Start with what’s right. For decades, health improvement has used scare tactics to get people to adopt the basics of a healthy lifestyle: stop smoking, eat better and exercise more. Here’s the rub: Most people already know what they should and shouldn’t do, and yet over 97 percent of Americans fail to meet these minimum requirements, according to a recent study. Preaching and scare tactics rarely help change these behaviors for long. Therefore, rather than using fear to motivate change, try starting with what’s right. A positive-first approach has been shown to have lasting effects. For example, in one study of heart attack patients, a fear-based approach to compliance with post-event lifestyle guidelines was effective only in 10 percent of patients. Alternatively, when encouraged to embrace life and focus on the positives of their situation, over 85 percent of post-cardiac patients were compliant with guidelines one year after a heart attack and nearly 80 percent were compliant three years later.
Uncover the hidden factors. Transforming your workplace culture starts with understanding and uncovering its inherent challenges and opportunities. This can best be accomplished by utilizing a formal culture assessment tool along with conducting assessments that are more qualitative in nature. These include employee focus groups or visioning sessions to gain a better understanding of how your workplace culture is perceived and experienced by employees.

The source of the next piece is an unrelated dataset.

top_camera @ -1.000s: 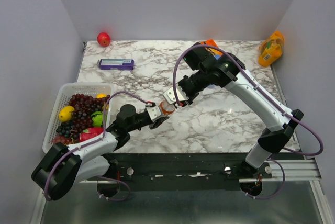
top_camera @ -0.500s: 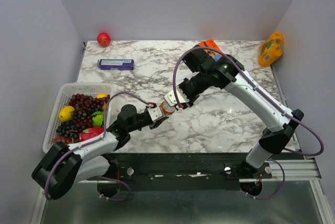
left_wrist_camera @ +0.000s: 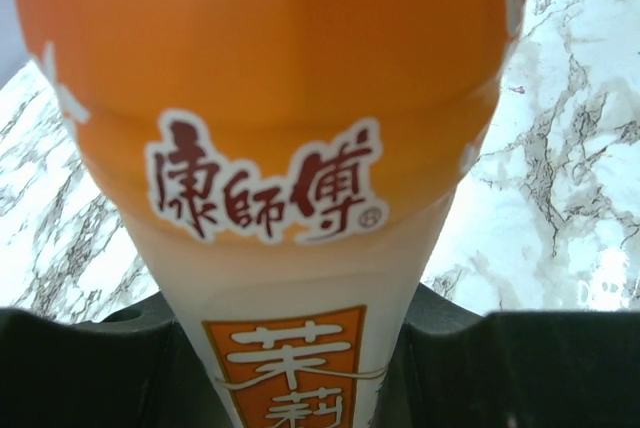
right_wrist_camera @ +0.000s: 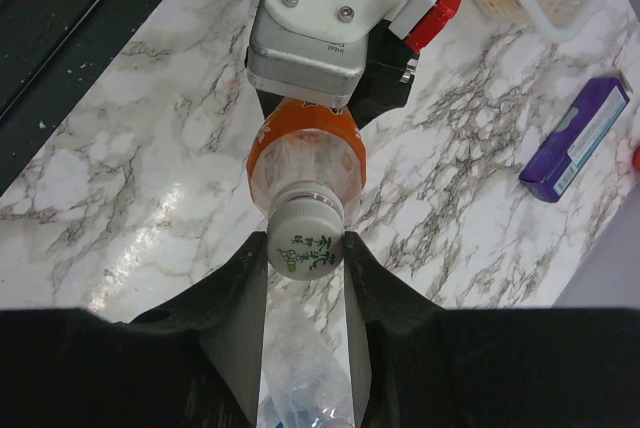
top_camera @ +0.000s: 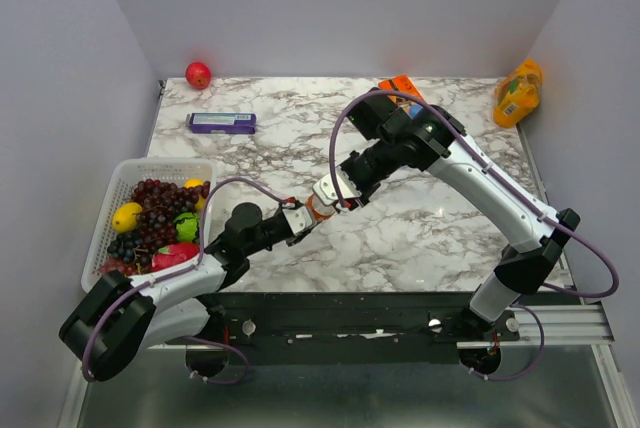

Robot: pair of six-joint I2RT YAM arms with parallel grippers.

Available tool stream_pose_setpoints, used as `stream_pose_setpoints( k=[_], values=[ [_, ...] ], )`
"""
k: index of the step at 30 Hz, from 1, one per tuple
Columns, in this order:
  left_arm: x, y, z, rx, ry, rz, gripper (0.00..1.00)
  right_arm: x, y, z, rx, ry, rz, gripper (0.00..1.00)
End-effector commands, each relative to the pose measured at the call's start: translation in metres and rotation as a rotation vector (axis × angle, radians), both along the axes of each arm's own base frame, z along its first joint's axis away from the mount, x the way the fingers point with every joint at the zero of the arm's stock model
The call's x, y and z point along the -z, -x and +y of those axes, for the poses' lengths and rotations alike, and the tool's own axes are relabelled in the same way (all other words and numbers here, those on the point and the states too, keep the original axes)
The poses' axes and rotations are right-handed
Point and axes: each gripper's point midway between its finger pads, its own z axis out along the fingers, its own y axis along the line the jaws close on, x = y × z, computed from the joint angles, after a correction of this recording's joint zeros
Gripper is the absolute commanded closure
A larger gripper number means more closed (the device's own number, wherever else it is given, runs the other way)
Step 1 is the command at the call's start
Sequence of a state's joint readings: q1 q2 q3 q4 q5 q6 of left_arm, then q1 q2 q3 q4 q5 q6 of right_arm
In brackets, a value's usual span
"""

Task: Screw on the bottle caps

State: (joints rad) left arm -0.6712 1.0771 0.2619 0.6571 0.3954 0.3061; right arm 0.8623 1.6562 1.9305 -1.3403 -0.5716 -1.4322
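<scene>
**Two-arm capping, mid-turn.** The orange bottle (left_wrist_camera: 290,148) is shown clamped low on its body between the fingers of the left gripper (top_camera: 300,220). Its neck is pointed away from that gripper's tips, towards the right gripper (top_camera: 326,197). The right gripper is closed on a whitish cap (right_wrist_camera: 303,236), with one finger pressed against each side of the cap's rim. The cap is seated on the bottle's mouth, directly beyond the left gripper's tips, so the two grippers meet nearly tip to tip.

Over the last second neither grip has been altered. The right forearm and wrist have been shifted slightly, so more of the orange packet (top_camera: 402,84) behind the arm is uncovered. The joined grippers have settled a little towards the near edge of the table (top_camera: 440,228). This small movement is judged consistent with a turn being applied to the cap while the bottle is held against rotation.

Whether the threads are engaged cannot be told, as the joint is hidden under the cap's skirt. This bottle is therefore taken as under way, not finished.

A purple box (right_wrist_camera: 575,138) is seen well apart, off to one side of the right gripper. The fruit basket (top_camera: 110,173) stands behind the left gripper's wrist.
</scene>
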Motion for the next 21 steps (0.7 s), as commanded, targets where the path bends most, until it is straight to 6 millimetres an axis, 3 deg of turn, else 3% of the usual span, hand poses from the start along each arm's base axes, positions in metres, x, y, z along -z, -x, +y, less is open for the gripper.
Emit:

Design nudges and cues. Use the findings from your quantitative and qualitative culture assessments to design and deploy cultural “nudges” and “cues” that reinforce the desired culture to employees on a daily basis. Nudges are environmental prompts that make it easy to stick to healthy habits, such as offering healthy snacks at meetings or establishing a safe walking path around the office, while cues are cultural prompts that make healthy behaviors the norm, such as conducting walking meetings or starting meetings by focusing on things that are going right with a project or work initiative.

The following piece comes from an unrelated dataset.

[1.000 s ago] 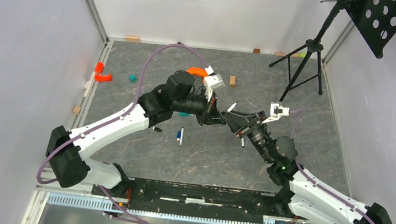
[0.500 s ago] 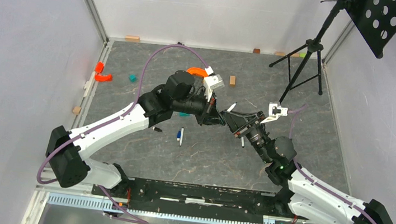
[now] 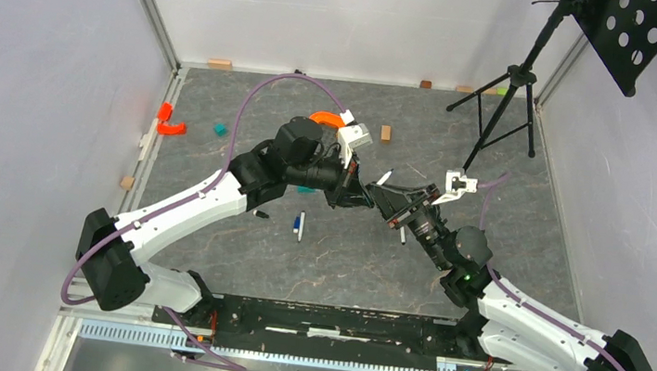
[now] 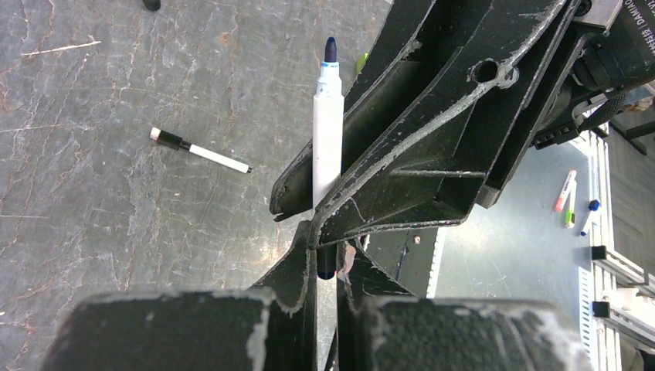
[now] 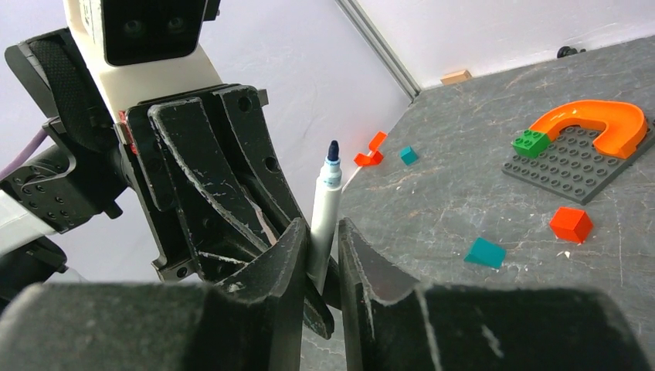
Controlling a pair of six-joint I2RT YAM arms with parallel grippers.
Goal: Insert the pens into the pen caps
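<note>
Above the middle of the table my two grippers meet tip to tip. In the right wrist view my right gripper (image 5: 320, 246) is shut on a white pen (image 5: 325, 207), its dark blue tip (image 5: 333, 149) pointing up. The same pen (image 4: 327, 139) crosses the right gripper's fingers (image 4: 409, 166) in the left wrist view. My left gripper (image 4: 326, 259) is shut on a short dark pen cap (image 4: 325, 264) at the barrel's rear end. Whether cap and barrel touch is hidden. From above, left gripper (image 3: 363, 196) and right gripper (image 3: 387, 198) overlap. Other pens (image 3: 301, 225) (image 3: 384, 177) (image 4: 202, 151) lie on the table, with a loose dark cap (image 3: 261, 214).
A dark studded baseplate (image 5: 571, 158) carries an orange arch (image 5: 599, 120) and a green brick (image 5: 530, 141). A red block (image 5: 571, 224) and a teal block (image 5: 485, 253) lie nearby. A tripod stand (image 3: 508, 94) is at the back right, red pieces (image 3: 169, 121) at the left wall.
The right gripper's jaws have narrowed onto the pen barrel. The right arm has shifted slightly to the left. The left arm has held still.
</note>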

Go stealth. Wellness works best when it’s not a standalone program, but rather when it’s embedded into the fabric of business as usual. A smart way to achieve this is by looking for ways to “go stealth,” incorporating well-being into other, non-wellness programs such as leadership development, safety training, and onboarding. Think also about the language you use when talking about wellness to employees. If you focus your communication around concepts like “energy management,” “resilience” or “human performance,” you may find that employees are more likely to engage and in more meaningful ways.
Create meaning. Financial incentives or devices may present an initial allure that gets employees on the dance floor, but meaningful stories and experiences will motive them to change and embrace well-being for the long term. Take, for example, JP Morgan CEO Jamie Dimon who famously used his experience undergoing cancer treatment to encourage his employees to focus on their own health and family connections. Finding relatable examples from your own experience can help make well-being seem more attainable to employees.
Employee well-being is not a “one-and-done” proposition. It is a journey of many small steps made by numerous individuals—from corporate leadership to frontline managers and your entire workforce. Together, these individuals and the culture you allow them to create can take your workplace and your well-being efforts from good to great.